Gov. Chris Christie, who has vilified leaders of New Jersey's biggest teachers' union as "political thugs," is overstating a new alliance with educators to boost his national standing, Senate President Steve Sweeney said.
Christie said in a budget speech last month that he'd reached an "unprecedented accord" with the New Jersey Education Association on a "road map" for controlling pension costs. The union says only the rough framework for a deal has been worked out. No other labor groups were part of those talks.
Fourteen unions — including the teachers' — are preparing a lawsuit over Christie's third straight year of reduced payments to a pension system with an $83 billion unfunded liability.
The governor's strategy of including only the educators in pension talks may backfire, Sweeney said.
"Announcing this road map and basically burning the teachers publicly creates an atmosphere that makes it harder," Sweeney, the highest-ranking Democrat in the state Legislature, said in an interview on Wednesday in his office.
Sweeney, 55, sponsored Christie's first-term pension and benefit changes that helped make the governor a national Republican figure and cost the Democrat some union support. The lawmaker, a career ironworker from West Deptford, said he won't go along with more union sacrifices unless the fiscal 2016 budget includes a full pension contribution. Neither will the state's biggest public workers union.
"It's a legal obligation," said Hetty Rosenstein, New Jersey director of the Communications Workers of America, representing more than 40,000 state employees.
Christie, during his budget address, said the teachers' union had agreed to consider freezing its portion of the plan and replacing it with one run by a trust. "It is expected," he said, that all the unions would cooperate on health-care savings.

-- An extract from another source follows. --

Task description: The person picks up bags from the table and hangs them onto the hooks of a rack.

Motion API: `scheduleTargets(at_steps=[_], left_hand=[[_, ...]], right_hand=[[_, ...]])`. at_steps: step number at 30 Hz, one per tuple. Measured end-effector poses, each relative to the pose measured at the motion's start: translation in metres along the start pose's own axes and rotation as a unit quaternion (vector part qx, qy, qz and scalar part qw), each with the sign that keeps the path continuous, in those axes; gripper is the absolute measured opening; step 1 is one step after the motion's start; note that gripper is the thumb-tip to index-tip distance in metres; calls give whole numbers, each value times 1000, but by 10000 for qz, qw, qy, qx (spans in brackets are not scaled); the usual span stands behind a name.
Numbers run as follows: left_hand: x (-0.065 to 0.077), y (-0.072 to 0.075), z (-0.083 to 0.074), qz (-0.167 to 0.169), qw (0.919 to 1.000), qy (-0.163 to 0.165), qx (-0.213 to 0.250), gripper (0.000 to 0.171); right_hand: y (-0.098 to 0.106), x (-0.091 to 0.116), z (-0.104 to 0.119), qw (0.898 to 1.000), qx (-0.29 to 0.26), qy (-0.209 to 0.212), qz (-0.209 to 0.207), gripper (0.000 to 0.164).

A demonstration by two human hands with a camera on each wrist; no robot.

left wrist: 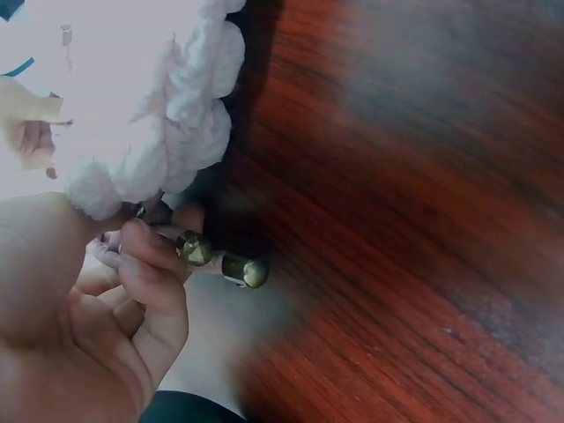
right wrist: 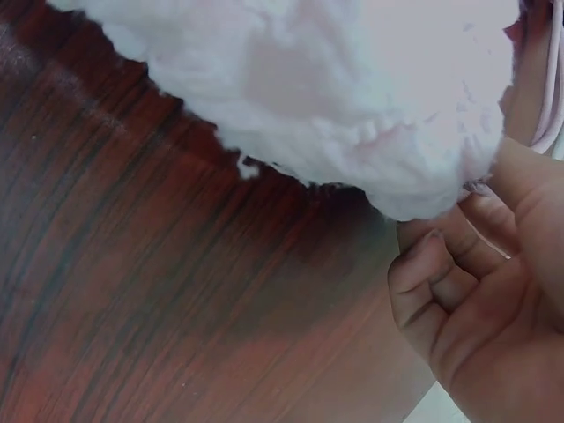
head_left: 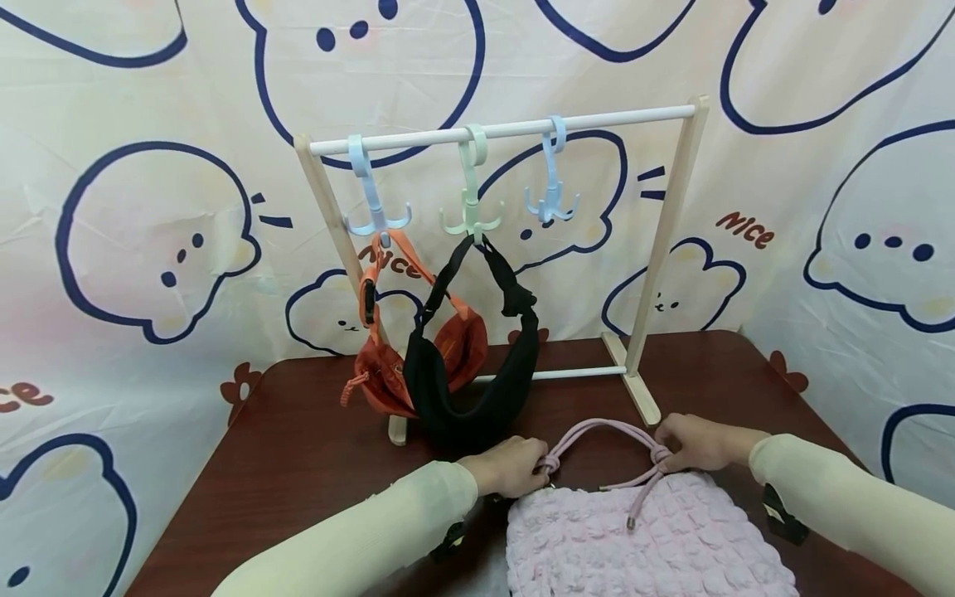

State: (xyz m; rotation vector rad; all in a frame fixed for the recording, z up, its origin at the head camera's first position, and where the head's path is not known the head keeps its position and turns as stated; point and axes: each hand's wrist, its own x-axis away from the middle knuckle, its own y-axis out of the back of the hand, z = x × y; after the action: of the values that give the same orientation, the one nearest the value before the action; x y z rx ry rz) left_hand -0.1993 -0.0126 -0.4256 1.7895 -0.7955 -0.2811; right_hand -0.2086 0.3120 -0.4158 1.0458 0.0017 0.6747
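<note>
A pale pink puffy handbag (head_left: 582,547) lies on the table in front of me, its knotted cord handle (head_left: 608,423) arching away at the top. At the handle's left base, my left hand (head_left: 511,467) grips the cord by the knot. Two metal-capped cord ends (left wrist: 196,248) stick out past its curled fingers in the left wrist view. My right hand (head_left: 697,444) pinches the handle's right knot at the bag's upper right corner. In the right wrist view the bag's puffy fabric (right wrist: 335,97) hides part of that hold.
Beyond the bag stands a rack with a white bar (head_left: 515,129). A blue hook (head_left: 367,178) holds an orange bag (head_left: 384,377); a green hook (head_left: 472,186) holds a black strap bag (head_left: 477,423). Another blue hook (head_left: 552,178) hangs bare. The rack's right foot (head_left: 634,385) is near my right hand.
</note>
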Motion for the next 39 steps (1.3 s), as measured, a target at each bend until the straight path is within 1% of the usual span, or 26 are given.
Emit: scheduleTargets(at_steps=[4,9,13,16,24,30,35,39], left_hand=[[2,0,1,-107,9997,69,228,23],[3,0,2,-232,9976,155,629,33],[2,3,2,-427,9963,177,729,38],[1,5,3,-499,9954,176,798,40],[1,8,2,-651,9944,193,810,32],[3,12,1,-788,9934,149,821,25],[3,17,0,-880,9926,163,825,18],[3,19,0,-934,9917,210,854,14]], right_hand=[[3,1,3,9999,-80,100,2,9],[6,3,6,9999,-110,61,-9,8],[10,3,7,9997,-205,98,-28,8],[12,1,5,9994,-298,155,-37,8],[20,2,7,9989,-329,318,-138,8],[23,4,10,9985,-370,350,-187,9],[27,3,13,9979,-278,533,-257,10],[31,3,16,9977,-229,553,-329,11]])
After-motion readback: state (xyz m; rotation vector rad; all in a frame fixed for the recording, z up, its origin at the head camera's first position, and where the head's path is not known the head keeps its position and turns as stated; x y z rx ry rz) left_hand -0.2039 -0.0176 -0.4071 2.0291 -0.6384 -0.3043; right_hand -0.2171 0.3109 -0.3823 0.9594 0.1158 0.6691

"Imagine: After years of disagreement and, at times, acrimony, we have come together on a negotiated and signed road map to fix the largest hurdle to New Jersey's long-term fiscal stability," Christie said. "While this road map is with the NJEA today, I hope other unions will follow suit tomorrow."
Wendell Steinhauer, president of the teachers union, said he sat down with a Christie-appointed commission and agreed to further discussion about the pension issue. The governor exaggerated their alliance in his budget speech, Steinhauer said, calling Christie's remarks "unfortunate."
"There's no specifics in there," Steinhauer said in an interview. "Now we have to waste a lot of time clarifying things."
Kevin Roberts, a spokesman for the governor, pointed to a document signed by NJEA officials establishing a plan for controlling pension and benefits costs.
"Everyone agrees that there is more work to be done, but we have a road map signed by all parties that lays out the way forward," Roberts said in an email.
Christie is among a wave of Republican governors squabbling with public workers over healthcare and retirement payments that are absorbing increasing amounts of state budgets.
In Illinois, Gov. Bruce Rauner on Feb. 4 called for local right-to-work laws to eliminate compulsory union membership in organized workplaces. Some Wisconsin labor groups have lost more than half their rolls under legislation signed in 2011 by Gov. Scott Walker, a potential challenger for the 2016 presidential nomination.
In New Jersey, Christie's strategy meshes with his higher ambitions, according to Julian Zelizer, a Princeton University history and public affairs professor.
"He's playing to moderate Republicans versus conservative Republicans — that's now his audience," Zelizer said. "It's an effort to build an image that goes beyond being another Scott Walker or another conservative."
Even if Christie fails to win more pension and benefit changes, he'll still build appeal among Republicans, Sweeney said.
"Nationally, what would be better for him politically than to say, 'Look, I tried. They're on their own,'" Sweeney said.
During his first term, Christie singled out the 195,000-member NJEA among a public workforce united against pension cuts and his veto of a millionaires tax.
In 2011, as the NJEA was overseeing an anti-Christie ad campaign, the governor told ABC News that the union's leaders were "political thugs." Another time, he called them "abject failures."
"I don't think teachers are the problem," he told a town hall meeting in Branchburg in April 2013. "I think unions are the problem."
Christie acknowledged that the benefits crisis was worsened by governors, including himself, who skipped or underfunded pension payments, and he signed legislation to make seven annual extra contributions to bring the fund to actuarial minimums.
Last year, Christie defied his own law, reducing a planned $3.85 billion contribution to $1.37 billion for two fiscal years, triggering a lawsuit from the Communications Workers, and other unions representing state troopers.
On Feb. 23 a Superior Court judge ruled that he wasn't entitled to cut the 2015 contribution. During his budget address in Trenton the next day, he announced a cut to the 2016 payment, which the unions plan to challenge.
The backlash endangers Christie's image as a bipartisan leader as he considers a 2016 presidential run. A ruling in the unions' favor also may force him to spend money the state doesn't have — as much as $1.8 billion, the amount he's holding back from what had been a planned $3.1 billion contribution for the fiscal year that starts on July 1.
Christie's talk of an alliance with the teachers took other labor groups by surprise.
Christopher Burgos, president of the State Troopers Fraternal Association of New Jersey, said the work of a Christie-appointed pension commission that recommended changes "was kept secret from us." Rosenstein, from the CWA, said solutions discussed during "back-room meetings" were no substitute for full payments.
"They should be ashamed," Edwin Donnelly, president of the 6,800-member New Jersey State Firefighters Mutual Benevolent Association, said of the NJEA. "It's a very uneasy feeling to be on the outside when you're looking in and not being included in those conversations."
Steinhauer said critics were missing the point.
"The main goal is to make sure our members have a solvent pension system for decades to come," Steinhauer said by telephone on Feb. 25.